Once Bernank took control on the USD and started printing, the US citizens and businesses (well....I guess illegals are citizens also under Obama regime) are now being held hostage. Either you buy equiites and help complete the centralized takeover or go to the poor house. With no equiites in one;'s portfolio, eventually one will be accused of treason. That's the new "logic".
Class base taxes (race based on account of white privelege?) and redistribution policies will be the next step. I mean c'mon the Fed allowed you to get "wealthy" with their policies and now you must pay for the socio-economic structures they helped to put into place, because "you didn't build that wealth on your own".
front-run the idiocracy, this is all one can do now, that and get a dependable tribe in order.
The new "meth"! Only to be destroyed by the old consequences? And what are they?
“Cheap money policies, in short, eventually bring about far more violent oscillations in business than those they are designed to remedy or prevent.”
Henry Hazlitt, who demolished all the Keynesian misconceptions of the Great Depression by statistically proving they had the OPPOSITE effect of that intended – unemployment – goes on to say in “Economics in One Lesson”:
“The effect of keeping interest rates artificially low, in fact, is eventually the same as that of keeping any other price below the natural market. It increases demand and reduces supply. It increases the demand for capital and reduces the supply of real capital. It creates economic distortions. It is true, no doubt, that an artificial reduction in the interest rate encourages increased borrowing. It tends, in fact, to encourage highly speculative ventures that cannot continue except under the artificial conditions that gave birth to them. On the supply side, the artificial reduction of interest rates discourages normal thrift, saving, and investment. It reduces the accumulation of capital. It slows down that increase in productivity, that ‘economic growth,’ that ‘progressives’ profess to be so eager to promote.

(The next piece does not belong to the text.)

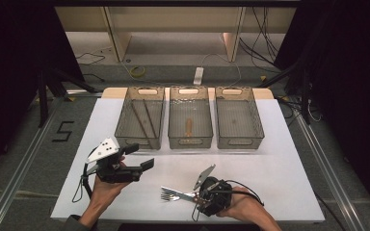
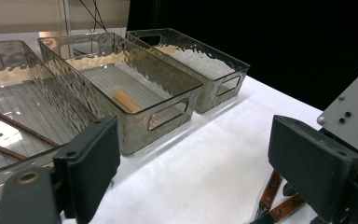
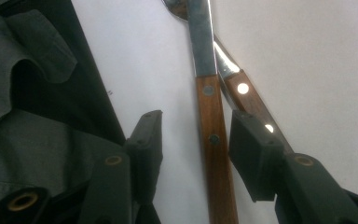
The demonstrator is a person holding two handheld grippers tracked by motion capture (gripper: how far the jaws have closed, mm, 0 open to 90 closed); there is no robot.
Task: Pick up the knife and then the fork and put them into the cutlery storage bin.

"The money rate can, indeed, be kept artificially low only by continuous new injections of currency or bank credit in place of real savings. This can create the illusion of more capital just as the addition of water can create the illusion of more milk. But it is a policy of continuous inflation. It is obviously a process involving cumulative danger. The money rate will rise and a crisis will develop if the inflation is reversed, or merely brought to a halt, or even continued at a diminished rate. Cheap money policies, in short, eventually bring about far more violent oscillations in business than those they are designed to remedy or prevent.”
Hazlitt wrote this in 1946 and reiterated it in 1979, but this is precisely what is happening today as this Keynesian economy runs out of fuel taken from savers and depositiors on the mantra that “the world is foolish to go on saving and adding to its stock of capital.” Uh-huh.
Continues Hazlitt: (It is true that the U.S. has been losing its world economic leadership in recent years, but because of our own anticapitalist governmental policies, not because of ‘economic maturity.’)
You are right, on every count, Clowns.
As the Nasdaq collapsed from March 2000 onwards,it left huge pockets with no resistance to the current melt up,which is what we are currently experiencing, but add in the maniac at Mariner Eccles and you may as well throw out your technical analysis books and ignore the trendlines/resistance levels on your monitors,this is going to go much higher than most people thought and will cause consequently more damage.